Additionally, the government is providing lots of support as well?

This is another benefit. Austria still has the economic power and wealth that allows the government to set up and support funding programs. In Eastern Europe, companies pay smaller salaries but the government does not provide as much funding or other benefits for new companies.
There are many great institutes set up in Vienna with many students enrolled in life sciences. Yet many companies struggle to find real talent.
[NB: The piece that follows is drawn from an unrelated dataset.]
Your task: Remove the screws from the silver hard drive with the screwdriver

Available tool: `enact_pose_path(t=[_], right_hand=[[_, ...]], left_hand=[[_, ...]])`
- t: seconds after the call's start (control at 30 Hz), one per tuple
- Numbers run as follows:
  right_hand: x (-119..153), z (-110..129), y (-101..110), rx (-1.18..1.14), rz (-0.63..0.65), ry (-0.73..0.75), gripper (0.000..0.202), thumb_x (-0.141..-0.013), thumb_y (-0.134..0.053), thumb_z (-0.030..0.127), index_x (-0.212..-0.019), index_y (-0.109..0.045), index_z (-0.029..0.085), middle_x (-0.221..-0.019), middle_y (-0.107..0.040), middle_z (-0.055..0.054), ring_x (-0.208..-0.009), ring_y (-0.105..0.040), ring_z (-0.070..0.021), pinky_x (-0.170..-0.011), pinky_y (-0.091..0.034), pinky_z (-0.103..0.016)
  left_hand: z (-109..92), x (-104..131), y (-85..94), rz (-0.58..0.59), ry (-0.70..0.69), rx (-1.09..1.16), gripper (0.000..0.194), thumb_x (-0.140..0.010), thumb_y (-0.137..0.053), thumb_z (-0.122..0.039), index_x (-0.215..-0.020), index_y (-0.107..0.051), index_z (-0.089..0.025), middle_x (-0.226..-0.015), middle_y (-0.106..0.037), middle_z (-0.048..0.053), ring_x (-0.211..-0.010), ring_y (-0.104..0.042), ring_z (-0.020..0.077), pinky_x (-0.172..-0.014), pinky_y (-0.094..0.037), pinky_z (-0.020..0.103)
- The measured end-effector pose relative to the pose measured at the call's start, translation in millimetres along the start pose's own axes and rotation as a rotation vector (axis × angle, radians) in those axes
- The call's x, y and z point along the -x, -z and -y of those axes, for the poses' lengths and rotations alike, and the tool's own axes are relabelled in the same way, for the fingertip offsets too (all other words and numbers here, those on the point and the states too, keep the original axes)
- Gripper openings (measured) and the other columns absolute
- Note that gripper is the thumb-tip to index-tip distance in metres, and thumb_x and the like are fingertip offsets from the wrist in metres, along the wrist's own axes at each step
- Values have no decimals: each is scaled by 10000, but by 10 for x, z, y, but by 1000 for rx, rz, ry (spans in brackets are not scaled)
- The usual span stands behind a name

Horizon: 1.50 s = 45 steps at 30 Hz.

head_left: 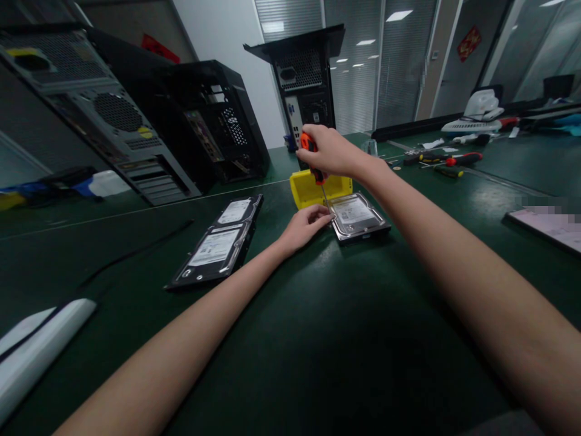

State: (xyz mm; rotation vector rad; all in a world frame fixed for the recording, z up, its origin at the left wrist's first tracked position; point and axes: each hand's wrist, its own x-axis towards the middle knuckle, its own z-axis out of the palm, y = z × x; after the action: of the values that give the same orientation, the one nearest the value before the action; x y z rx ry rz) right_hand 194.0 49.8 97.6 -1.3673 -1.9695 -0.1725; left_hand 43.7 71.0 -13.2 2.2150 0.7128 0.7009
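Note:
My right hand (327,148) is wrapped round the handle of an orange and black screwdriver (307,143). The screwdriver points down, its tip at the left edge of a hard drive (356,212) that lies label up on the green table. My left hand (307,225) is closed, thumb and fingertips together on that same edge, close to the tip. The exact contact of the tip is too small to make out. Behind the drive stands an open yellow case (302,186), partly hidden by the screwdriver and my right hand.
Two more hard drives (215,247) lie end to end on the left. Computer cases (122,115) stand behind them, and another tower (302,79) is at the back. Pliers and other hand tools (463,159) lie at the right. A black cable (136,249) crosses the left side.

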Motion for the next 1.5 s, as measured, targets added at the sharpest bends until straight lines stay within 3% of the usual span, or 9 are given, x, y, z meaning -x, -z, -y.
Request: enact_pose_path(t=[0.77,1.13,1.5], right_hand=[[-11,56,20,39,66,-21,324,-827,-418,317,-1073,-522,134,-973,-594,-125,-866,-567,-243,-800,-441,-405],[11,271,-22,92,126,40,367,-843,-408,339,-1154,-501,167,-1051,-607,-127,-994,-567,-319,-827,-427,-453],[-12,8,66,2,53,-42,317,-842,-462,393,-1003,-532,129,-951,-590,-127,-851,-579,-232,-795,-454,-387]], left_hand=[[11,-9,0,0,20,-2,358,-821,-574,-438,-975,-634,-120,-968,-659,88,-865,-594,191,-803,-456,329],[-7,-14,-15,7,12,27,358,-833,-562,-449,-959,-630,-120,-960,-667,89,-861,-604,197,-805,-459,326],[40,-18,-12,-5,12,-15,370,-828,-565,-450,-988,-627,-123,-928,-649,75,-826,-587,176,-772,-458,314]])
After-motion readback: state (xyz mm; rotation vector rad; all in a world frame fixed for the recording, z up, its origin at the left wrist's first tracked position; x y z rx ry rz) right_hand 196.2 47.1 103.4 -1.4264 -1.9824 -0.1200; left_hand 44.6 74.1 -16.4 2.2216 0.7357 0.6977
Why is this?

I cannot tell you this, simply because I have lived fifteen years outside of Austria. A lot happened during this time. We probably do not train enough people inside Austria. But: the employment of of highly trained and skilled foreigners will enrich Austria and its culture. Eucodis employs twenty people, the majority of whom are not Austrians. It becomes very attractive for people to live here in Vienna given the excellent quality of life. Despite having salary averages a little bit lower than Germany, for the money you earn here, you can definitely live better.

What advice would you give to a young entrepreneur looking to start his own similar company?

If he is Austrian, the entrepreneur should be familiar already with all the support offered: know-how, management, funding, financing, and so on. For foreign entrepreneurs, Vienna is a great place to start and grow because of the support you get in building up a company and because of the quality of life you find here.

How would you say your experience in Latin America compares with coming back to Austria?

In Brazil, people think more like entrepreneurs. People in the Americas in general are very hungry for success and growth, and creating their own fortune whereas Europeans think more in terms of security. On the other hand, in Europe life is generally safer in terms of personal and work life.

Has working fifteen years outside of Austria changed your management style?

In general, living outside a country opens up your mind. If you have your whole career in a relatively small country with a very limited market, you will also be limited by this restricted experience and market. And this will influence also your thought process. When you work abroad, you experience different cultures, approaches and ideas, which to me is the most valuable aspect. If my management style is different because of my international experience, , I would not be able to tell.

You arrived in December to Eucodis; if we came back to Austria in three to four years, what would you like to have achieved with Eucodis, and where will we find you?

Eucodis will definitely be an important player of white biotech in Europe. With the company’s new ADC-technology, Eucodis should be recognized worldwide, and we will be partnering with big pharma and biotech. And the success for the other enzymes and our service business will be comparable. And of course I hope to still be here.